Problem description →
When the line with "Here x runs" appears below, start repeating lines exactly, and keep going through the line with "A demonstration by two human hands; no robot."; add nothing outside that span.

Input records →
▬▬▬
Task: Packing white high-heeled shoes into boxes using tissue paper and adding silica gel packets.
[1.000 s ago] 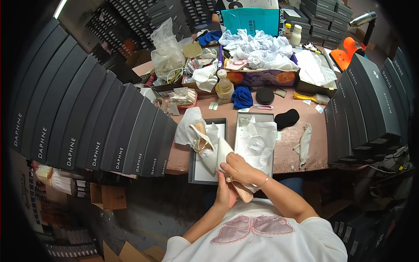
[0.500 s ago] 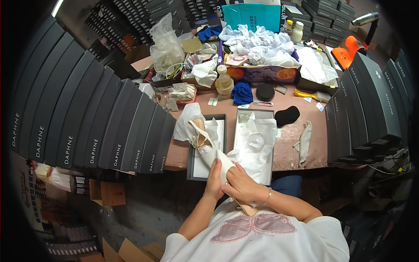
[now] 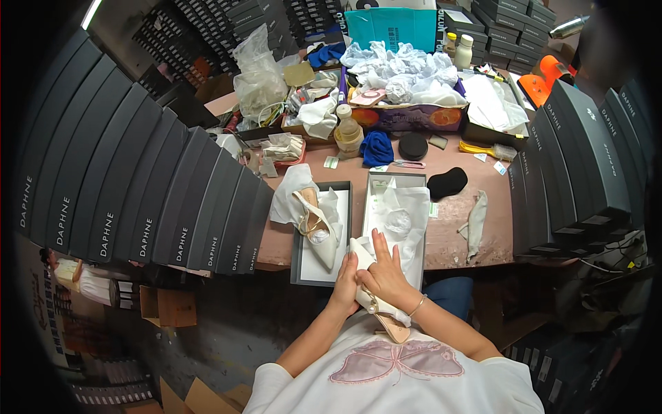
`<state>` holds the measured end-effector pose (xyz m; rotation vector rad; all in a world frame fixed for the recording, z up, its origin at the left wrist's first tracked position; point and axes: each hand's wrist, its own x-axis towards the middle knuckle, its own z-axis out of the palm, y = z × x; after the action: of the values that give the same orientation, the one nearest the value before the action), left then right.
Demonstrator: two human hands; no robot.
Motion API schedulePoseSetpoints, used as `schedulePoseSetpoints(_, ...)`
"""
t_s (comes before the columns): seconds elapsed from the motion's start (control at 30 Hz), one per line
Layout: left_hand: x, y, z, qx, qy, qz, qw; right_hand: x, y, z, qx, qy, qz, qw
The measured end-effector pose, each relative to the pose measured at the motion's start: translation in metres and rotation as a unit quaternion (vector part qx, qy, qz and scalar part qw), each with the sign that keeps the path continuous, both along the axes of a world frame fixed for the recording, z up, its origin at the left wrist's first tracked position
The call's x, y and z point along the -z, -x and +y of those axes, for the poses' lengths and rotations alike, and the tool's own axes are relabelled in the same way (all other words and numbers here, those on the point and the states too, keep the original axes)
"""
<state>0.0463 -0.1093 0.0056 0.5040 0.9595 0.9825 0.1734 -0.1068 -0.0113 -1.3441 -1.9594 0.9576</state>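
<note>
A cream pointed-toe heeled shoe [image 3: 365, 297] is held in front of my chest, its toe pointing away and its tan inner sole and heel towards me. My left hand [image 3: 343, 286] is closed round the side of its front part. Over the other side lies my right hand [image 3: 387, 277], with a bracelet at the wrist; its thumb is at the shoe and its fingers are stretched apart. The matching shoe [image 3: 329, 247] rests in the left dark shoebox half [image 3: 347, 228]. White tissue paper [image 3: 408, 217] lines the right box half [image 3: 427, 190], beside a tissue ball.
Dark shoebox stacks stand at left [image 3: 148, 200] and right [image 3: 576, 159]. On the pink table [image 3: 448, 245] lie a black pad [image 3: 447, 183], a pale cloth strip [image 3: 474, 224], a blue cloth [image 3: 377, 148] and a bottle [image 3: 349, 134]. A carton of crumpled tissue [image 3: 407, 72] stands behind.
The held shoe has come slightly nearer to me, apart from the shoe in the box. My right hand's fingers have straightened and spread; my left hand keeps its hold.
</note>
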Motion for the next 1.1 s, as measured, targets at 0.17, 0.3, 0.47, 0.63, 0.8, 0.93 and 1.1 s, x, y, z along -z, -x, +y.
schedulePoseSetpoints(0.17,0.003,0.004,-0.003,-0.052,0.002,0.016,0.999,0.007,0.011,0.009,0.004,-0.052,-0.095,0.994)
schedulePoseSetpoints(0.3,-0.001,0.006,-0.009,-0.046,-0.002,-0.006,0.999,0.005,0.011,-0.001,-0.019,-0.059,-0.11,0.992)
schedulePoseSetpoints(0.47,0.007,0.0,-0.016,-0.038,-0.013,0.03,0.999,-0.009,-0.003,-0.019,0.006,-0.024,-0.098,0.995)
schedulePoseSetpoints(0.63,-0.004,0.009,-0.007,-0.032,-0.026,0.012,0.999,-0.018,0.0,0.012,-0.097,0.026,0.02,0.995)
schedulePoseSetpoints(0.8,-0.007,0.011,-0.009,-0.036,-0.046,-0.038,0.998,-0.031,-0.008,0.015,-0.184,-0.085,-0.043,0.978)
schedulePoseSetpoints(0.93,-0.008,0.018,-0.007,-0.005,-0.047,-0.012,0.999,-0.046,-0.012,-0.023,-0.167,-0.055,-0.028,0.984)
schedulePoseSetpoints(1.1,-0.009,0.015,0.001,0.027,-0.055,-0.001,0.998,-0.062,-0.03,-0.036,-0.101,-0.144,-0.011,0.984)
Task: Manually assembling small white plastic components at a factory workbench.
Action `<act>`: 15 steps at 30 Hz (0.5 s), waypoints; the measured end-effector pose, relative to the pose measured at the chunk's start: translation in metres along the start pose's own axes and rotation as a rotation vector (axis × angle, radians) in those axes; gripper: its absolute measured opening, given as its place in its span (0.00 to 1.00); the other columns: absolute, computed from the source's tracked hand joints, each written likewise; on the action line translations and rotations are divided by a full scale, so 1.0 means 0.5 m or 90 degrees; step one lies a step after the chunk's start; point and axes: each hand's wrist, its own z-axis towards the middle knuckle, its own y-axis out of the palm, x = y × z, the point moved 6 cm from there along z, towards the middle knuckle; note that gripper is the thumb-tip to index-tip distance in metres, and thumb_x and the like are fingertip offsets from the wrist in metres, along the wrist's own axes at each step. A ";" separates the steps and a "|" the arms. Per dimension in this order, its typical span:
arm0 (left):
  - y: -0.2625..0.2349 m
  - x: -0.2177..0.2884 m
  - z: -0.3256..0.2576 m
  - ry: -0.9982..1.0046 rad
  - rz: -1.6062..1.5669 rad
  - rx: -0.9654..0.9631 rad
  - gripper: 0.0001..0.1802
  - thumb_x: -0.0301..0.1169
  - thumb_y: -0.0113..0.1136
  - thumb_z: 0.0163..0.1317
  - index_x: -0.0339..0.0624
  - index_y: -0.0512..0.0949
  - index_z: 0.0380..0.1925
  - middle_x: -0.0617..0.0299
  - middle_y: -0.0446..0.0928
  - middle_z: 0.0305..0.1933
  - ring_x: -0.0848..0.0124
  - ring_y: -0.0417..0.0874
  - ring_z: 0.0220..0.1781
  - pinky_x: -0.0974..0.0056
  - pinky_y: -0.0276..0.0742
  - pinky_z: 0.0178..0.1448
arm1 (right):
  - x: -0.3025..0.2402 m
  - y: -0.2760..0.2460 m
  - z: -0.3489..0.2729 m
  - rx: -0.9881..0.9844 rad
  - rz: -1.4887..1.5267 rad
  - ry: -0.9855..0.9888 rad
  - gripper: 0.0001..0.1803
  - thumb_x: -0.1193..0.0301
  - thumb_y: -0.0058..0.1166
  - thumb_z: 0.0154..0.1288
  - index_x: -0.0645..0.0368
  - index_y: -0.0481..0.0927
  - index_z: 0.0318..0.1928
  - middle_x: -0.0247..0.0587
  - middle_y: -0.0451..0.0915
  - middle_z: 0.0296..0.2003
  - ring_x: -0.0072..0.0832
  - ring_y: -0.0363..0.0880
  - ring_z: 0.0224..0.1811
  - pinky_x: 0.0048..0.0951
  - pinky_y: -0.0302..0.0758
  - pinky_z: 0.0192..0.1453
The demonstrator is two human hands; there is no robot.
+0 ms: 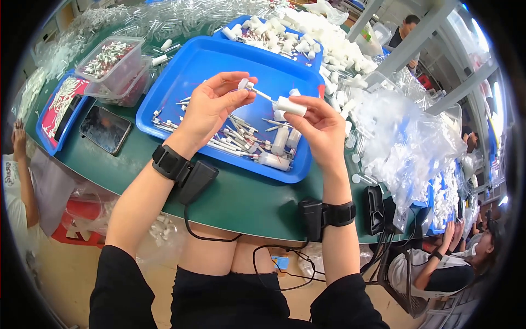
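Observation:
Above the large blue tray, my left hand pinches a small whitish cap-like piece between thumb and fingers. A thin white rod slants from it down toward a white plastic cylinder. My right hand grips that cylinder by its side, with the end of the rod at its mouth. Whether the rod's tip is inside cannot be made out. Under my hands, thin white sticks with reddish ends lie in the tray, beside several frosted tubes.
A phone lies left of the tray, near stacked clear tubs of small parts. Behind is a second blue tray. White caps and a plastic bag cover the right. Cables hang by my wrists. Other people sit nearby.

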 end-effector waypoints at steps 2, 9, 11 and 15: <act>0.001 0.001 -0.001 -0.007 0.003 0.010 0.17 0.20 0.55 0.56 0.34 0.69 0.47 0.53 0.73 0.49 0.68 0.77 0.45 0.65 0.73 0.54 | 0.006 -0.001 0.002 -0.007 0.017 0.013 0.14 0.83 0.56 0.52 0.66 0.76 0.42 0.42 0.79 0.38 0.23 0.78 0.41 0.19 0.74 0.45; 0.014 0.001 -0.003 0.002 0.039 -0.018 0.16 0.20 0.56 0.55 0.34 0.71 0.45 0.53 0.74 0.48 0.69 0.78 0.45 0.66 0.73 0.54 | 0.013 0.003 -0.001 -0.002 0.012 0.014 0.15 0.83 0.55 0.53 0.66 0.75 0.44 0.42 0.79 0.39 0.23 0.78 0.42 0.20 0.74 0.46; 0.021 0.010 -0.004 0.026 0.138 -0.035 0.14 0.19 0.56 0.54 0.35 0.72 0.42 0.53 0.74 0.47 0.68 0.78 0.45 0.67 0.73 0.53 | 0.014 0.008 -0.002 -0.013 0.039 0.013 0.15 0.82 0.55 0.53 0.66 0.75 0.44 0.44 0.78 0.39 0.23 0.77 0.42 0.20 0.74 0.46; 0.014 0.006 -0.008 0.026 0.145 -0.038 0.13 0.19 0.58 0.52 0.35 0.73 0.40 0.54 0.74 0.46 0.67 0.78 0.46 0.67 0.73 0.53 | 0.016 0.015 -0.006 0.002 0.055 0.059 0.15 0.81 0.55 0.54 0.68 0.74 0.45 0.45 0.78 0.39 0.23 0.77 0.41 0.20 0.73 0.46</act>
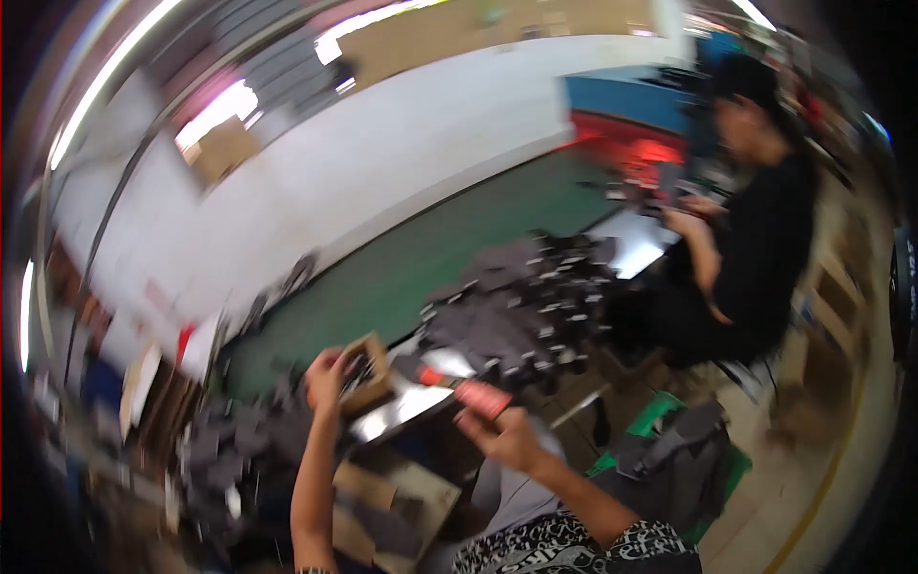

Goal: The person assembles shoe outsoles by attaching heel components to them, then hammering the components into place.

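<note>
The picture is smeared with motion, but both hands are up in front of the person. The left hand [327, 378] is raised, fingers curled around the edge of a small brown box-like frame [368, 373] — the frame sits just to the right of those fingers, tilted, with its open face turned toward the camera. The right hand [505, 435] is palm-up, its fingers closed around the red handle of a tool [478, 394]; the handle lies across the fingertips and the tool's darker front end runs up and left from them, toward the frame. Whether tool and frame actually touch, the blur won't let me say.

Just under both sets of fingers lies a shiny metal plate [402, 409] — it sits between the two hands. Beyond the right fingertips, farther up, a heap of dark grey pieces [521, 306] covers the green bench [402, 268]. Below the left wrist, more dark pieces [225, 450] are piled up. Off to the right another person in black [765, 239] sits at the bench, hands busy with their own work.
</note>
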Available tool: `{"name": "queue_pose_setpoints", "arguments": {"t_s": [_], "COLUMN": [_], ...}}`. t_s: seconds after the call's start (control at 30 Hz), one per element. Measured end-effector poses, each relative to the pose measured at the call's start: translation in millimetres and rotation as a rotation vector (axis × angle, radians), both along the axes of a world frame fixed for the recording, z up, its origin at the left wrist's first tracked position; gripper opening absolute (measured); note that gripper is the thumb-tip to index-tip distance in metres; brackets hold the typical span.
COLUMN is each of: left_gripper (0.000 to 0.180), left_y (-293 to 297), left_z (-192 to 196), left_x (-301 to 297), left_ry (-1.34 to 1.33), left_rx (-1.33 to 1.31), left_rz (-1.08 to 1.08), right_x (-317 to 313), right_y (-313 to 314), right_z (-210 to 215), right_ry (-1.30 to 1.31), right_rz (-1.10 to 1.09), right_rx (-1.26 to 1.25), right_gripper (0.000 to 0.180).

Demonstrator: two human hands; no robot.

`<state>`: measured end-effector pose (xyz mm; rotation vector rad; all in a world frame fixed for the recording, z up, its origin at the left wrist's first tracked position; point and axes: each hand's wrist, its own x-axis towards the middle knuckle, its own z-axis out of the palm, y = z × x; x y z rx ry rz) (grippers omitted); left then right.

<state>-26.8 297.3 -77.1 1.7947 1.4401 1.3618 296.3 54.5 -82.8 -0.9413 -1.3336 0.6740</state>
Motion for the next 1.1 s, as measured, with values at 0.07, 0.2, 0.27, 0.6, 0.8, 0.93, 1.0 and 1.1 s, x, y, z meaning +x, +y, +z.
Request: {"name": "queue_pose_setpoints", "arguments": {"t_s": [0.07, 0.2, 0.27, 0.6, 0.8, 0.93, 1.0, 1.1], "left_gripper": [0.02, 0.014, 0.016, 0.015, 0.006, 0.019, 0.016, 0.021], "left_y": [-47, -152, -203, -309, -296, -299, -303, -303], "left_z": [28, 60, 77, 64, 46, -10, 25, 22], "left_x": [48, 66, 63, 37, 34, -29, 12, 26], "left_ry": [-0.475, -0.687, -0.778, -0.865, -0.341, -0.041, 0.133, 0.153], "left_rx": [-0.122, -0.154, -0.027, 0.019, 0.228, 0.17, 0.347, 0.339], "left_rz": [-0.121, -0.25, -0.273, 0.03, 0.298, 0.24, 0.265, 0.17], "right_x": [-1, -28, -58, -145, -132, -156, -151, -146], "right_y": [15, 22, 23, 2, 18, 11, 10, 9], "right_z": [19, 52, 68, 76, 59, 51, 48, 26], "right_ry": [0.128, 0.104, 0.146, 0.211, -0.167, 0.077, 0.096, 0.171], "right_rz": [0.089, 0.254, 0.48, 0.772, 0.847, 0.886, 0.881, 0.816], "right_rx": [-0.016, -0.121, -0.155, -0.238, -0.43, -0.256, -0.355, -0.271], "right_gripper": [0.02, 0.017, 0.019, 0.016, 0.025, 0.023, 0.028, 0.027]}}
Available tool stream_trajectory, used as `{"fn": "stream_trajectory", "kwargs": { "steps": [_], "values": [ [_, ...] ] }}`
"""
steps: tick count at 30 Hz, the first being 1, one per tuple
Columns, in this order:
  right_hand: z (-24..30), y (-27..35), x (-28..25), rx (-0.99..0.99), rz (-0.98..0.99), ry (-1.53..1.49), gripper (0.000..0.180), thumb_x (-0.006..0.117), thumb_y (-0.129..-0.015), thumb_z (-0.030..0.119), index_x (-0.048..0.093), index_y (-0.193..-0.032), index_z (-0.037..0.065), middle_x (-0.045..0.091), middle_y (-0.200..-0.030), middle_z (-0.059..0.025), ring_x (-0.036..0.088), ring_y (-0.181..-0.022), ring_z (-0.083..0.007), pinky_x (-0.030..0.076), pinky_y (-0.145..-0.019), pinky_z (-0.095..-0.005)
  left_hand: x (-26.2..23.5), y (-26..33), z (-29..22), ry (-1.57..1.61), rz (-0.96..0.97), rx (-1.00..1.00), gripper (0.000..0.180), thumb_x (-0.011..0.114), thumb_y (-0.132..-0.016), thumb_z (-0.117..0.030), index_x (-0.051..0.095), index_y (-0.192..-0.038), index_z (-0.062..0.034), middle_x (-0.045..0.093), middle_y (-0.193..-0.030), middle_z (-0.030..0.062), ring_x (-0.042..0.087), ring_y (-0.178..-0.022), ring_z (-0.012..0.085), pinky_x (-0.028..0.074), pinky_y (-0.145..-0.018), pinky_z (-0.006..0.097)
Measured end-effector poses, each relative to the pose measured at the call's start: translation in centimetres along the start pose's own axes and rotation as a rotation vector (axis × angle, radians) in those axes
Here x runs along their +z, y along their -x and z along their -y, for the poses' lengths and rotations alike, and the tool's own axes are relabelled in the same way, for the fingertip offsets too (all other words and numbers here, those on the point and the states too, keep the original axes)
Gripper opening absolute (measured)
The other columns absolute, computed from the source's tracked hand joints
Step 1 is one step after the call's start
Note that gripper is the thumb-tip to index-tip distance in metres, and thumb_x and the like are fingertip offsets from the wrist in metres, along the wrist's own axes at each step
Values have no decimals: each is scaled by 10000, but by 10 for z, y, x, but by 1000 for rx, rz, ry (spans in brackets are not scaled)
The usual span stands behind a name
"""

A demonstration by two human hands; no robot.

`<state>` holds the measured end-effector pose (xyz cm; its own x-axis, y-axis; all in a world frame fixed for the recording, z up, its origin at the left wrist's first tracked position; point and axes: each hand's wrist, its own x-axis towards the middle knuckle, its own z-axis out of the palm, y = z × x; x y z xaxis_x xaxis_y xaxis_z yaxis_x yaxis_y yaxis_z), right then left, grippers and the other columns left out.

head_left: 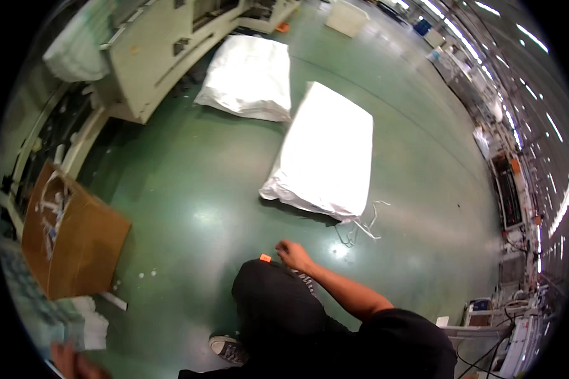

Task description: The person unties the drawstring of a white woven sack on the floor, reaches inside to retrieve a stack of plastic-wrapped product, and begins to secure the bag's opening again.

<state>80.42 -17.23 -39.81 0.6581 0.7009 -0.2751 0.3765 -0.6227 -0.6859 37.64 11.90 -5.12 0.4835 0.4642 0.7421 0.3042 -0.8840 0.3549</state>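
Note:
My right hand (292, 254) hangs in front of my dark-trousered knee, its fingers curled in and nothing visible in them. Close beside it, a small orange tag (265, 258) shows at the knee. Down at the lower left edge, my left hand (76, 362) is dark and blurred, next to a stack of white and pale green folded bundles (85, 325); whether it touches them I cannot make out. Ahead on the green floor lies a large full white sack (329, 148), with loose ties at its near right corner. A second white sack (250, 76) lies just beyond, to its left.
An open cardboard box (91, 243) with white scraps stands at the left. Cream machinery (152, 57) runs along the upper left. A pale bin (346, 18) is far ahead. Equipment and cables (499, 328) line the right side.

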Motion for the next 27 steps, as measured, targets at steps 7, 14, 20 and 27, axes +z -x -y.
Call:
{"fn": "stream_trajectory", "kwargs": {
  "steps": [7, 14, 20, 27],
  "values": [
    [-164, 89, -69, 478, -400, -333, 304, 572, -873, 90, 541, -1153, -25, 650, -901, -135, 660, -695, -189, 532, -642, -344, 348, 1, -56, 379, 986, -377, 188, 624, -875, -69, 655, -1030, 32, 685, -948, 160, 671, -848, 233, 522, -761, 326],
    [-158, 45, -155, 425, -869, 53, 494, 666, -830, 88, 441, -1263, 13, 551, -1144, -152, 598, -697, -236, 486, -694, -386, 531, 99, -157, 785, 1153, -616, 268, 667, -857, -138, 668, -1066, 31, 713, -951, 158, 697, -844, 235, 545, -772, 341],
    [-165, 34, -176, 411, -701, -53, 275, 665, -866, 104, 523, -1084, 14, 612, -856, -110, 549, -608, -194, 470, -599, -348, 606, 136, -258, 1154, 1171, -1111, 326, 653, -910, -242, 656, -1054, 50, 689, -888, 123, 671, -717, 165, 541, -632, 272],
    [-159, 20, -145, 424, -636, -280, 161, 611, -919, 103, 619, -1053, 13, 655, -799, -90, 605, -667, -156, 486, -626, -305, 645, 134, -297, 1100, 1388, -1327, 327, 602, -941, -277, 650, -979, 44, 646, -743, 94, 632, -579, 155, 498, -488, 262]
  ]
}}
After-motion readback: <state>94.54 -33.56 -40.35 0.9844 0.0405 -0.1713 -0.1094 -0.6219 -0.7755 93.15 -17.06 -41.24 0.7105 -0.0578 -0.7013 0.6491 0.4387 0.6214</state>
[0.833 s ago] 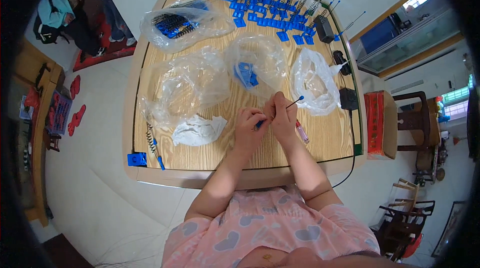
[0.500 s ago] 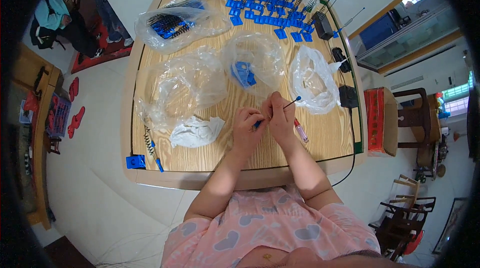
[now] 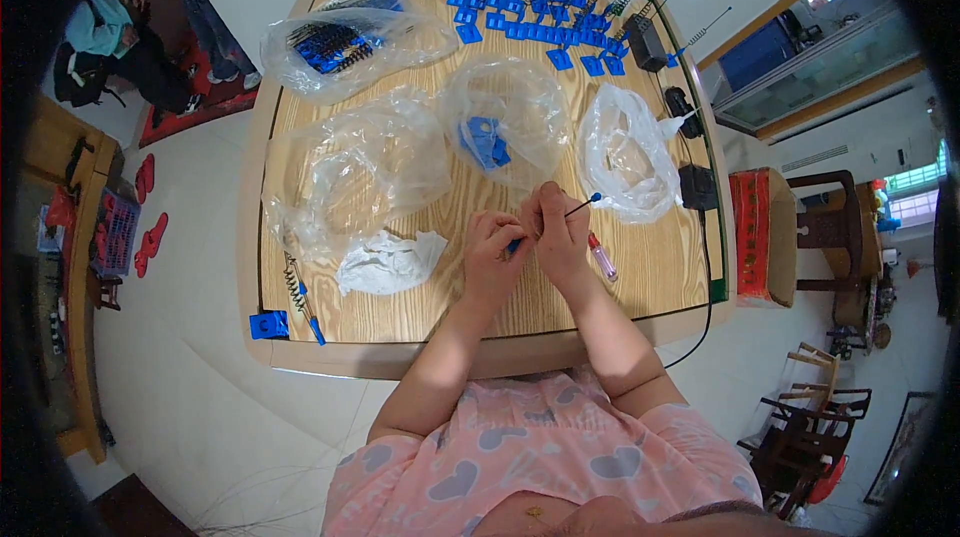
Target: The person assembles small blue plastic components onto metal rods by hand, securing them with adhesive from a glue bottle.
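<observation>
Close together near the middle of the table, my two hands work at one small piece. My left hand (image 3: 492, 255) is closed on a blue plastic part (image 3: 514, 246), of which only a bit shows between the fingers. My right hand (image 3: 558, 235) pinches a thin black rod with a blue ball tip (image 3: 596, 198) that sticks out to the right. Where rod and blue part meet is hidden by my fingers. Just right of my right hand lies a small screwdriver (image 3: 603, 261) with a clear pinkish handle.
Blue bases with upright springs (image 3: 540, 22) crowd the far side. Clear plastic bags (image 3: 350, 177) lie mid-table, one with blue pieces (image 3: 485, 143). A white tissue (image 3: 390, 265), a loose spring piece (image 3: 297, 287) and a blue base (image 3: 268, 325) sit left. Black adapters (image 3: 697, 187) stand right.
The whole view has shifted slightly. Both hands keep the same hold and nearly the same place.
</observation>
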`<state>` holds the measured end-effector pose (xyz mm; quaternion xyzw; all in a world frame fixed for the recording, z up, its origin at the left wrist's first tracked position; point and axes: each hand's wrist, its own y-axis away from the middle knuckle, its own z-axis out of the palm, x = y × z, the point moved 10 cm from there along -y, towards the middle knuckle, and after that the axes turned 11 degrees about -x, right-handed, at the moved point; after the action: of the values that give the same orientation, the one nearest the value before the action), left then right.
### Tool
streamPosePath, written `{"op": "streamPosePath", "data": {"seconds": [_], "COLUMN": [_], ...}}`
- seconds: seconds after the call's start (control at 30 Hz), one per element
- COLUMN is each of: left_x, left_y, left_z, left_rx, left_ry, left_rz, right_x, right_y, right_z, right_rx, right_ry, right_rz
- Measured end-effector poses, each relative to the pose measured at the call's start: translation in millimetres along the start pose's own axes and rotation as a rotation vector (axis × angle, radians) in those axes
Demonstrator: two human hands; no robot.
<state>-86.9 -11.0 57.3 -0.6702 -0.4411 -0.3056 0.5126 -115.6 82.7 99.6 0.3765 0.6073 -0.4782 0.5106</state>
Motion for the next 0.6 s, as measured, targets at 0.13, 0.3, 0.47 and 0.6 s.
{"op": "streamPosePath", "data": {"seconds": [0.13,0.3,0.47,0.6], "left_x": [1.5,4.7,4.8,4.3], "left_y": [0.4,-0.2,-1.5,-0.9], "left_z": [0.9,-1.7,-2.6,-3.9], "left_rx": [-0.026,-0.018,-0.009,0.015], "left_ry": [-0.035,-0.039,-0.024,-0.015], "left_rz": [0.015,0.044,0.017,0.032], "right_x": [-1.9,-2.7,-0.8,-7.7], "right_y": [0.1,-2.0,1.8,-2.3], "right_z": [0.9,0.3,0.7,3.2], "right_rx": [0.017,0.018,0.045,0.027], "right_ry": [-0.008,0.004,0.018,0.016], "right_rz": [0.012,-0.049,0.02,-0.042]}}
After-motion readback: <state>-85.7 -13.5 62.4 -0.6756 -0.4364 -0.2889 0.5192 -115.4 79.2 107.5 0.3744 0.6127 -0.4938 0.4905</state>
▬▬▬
Output below →
Here x runs along their +z, y along their -x and z along their -y, for the poses' lengths and rotations alike, and the tool's own axes are relabelled in the same way, for the fingertip offsets too (all other words and numbers here, those on the point and the states too, keep the original axes)
Gripper opening absolute (measured)
The other columns absolute, computed from the source's tracked hand joints
Step 1 is one step after the call's start
Note that gripper is the thumb-tip to index-tip distance in metres, and thumb_x and the like are fingertip offsets from the wrist in metres, along the wrist's own axes at each step
Values have no decimals: each is scaled by 10000, but by 10 for z, y, x, but by 1000 for rx, rz, ry (spans in brackets are not scaled)
The usual span stands behind a name
"""

A demonstration by two human hands; no robot.

There is nothing further to the answer.